Retype exactly the lines that run from the start of the data to the line holding "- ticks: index", including both, and only those.

___

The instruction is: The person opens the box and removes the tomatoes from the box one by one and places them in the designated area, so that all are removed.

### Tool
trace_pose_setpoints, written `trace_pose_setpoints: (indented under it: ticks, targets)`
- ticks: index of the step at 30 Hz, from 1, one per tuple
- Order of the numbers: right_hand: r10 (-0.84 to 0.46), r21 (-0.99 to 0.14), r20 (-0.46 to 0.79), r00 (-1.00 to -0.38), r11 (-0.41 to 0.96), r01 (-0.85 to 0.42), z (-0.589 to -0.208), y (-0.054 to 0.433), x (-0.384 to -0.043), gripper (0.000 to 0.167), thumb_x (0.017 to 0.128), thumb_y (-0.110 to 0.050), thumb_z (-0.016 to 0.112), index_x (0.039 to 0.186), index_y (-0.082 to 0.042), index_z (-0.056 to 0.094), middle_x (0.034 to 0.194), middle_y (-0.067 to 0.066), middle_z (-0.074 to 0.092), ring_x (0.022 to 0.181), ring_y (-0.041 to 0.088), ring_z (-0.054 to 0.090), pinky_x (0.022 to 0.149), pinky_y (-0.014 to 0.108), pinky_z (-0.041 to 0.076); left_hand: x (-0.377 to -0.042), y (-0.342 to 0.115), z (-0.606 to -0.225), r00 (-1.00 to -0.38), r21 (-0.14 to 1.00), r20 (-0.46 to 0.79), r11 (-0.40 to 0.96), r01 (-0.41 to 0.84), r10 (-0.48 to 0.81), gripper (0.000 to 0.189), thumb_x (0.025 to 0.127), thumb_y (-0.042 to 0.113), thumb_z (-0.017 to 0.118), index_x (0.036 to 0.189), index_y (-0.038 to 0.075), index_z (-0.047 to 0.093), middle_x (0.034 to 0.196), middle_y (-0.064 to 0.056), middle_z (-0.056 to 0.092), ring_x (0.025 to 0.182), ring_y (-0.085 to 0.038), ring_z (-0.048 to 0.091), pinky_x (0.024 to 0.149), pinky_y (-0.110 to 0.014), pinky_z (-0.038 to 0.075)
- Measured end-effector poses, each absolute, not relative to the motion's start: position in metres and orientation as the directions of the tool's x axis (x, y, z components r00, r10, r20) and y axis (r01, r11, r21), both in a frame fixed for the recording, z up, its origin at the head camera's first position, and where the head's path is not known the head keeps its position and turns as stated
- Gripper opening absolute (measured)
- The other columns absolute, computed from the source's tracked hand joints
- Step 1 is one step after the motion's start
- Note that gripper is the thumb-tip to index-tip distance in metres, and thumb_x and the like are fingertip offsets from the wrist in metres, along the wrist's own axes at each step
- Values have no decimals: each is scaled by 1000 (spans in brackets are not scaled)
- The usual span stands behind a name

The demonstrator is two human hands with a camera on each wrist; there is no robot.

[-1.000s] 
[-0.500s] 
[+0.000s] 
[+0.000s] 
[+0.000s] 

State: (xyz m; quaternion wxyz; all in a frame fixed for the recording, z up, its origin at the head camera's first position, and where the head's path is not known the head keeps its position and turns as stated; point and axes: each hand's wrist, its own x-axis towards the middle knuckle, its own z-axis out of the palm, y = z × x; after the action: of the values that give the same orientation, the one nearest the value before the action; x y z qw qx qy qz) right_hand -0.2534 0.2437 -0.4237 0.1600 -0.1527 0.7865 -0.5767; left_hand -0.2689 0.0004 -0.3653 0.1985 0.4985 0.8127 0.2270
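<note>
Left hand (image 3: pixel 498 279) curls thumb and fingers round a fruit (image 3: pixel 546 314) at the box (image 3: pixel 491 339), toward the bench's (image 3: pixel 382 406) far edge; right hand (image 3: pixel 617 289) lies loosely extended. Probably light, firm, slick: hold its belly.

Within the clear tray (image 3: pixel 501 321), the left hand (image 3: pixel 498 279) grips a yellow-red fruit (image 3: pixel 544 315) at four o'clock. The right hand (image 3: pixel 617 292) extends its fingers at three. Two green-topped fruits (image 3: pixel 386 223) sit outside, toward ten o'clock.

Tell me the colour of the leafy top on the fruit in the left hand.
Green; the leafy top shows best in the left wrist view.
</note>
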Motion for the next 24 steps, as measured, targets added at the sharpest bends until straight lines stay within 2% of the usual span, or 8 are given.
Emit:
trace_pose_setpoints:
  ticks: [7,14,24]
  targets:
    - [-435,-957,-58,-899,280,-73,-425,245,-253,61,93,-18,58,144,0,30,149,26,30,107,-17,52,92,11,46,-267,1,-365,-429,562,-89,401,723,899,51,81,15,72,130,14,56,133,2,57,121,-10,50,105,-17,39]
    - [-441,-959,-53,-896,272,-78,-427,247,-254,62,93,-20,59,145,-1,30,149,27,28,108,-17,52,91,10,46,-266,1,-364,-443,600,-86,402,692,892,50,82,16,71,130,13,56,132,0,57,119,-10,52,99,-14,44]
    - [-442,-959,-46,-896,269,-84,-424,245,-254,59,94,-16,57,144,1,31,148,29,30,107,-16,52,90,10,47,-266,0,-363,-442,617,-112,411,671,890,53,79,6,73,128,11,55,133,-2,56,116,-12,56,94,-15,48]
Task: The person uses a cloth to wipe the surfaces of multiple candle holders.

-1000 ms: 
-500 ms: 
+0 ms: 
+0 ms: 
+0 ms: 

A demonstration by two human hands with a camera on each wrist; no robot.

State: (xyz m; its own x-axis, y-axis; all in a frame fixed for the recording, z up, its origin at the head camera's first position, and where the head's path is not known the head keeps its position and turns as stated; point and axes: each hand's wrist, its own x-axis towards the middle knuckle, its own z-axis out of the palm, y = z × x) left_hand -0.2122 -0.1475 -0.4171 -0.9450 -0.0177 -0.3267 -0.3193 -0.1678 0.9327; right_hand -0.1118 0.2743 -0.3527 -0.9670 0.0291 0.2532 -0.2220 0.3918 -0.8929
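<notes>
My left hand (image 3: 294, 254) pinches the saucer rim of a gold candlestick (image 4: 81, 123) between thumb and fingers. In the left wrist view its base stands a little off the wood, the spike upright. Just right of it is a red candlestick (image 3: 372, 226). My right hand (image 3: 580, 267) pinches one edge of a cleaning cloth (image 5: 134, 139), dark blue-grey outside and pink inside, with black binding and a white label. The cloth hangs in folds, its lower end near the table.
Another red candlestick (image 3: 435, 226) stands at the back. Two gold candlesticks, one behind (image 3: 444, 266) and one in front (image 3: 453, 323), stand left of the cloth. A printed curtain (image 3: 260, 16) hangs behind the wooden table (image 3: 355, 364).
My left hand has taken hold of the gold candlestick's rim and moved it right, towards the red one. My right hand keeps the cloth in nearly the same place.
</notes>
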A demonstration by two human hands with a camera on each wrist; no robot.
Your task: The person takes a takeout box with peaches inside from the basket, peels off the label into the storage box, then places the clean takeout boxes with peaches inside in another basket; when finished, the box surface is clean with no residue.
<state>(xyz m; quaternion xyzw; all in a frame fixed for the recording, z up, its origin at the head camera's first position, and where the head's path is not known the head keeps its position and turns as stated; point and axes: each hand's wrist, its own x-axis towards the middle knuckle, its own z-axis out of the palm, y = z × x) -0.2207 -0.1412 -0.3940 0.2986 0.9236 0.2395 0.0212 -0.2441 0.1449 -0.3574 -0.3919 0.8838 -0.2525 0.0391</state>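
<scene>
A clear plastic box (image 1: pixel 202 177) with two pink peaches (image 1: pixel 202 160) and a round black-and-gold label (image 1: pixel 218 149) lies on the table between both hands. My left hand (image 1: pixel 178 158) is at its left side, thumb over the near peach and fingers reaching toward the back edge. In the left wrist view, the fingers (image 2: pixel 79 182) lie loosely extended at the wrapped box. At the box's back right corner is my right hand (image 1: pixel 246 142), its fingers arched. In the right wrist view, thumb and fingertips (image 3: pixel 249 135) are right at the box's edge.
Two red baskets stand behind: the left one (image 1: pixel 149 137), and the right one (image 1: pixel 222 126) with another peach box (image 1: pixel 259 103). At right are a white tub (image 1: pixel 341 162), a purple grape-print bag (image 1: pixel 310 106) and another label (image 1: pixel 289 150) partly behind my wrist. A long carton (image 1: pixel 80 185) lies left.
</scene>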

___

RESPONSE AREA:
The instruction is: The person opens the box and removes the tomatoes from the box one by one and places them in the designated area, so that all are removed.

### Tool
trace_pose_setpoints, written `trace_pose_setpoints: (indented under it: ticks, targets)`
- ticks: index of the step at 30 Hz, from 1, one per tuple

No further output is given for this exercise.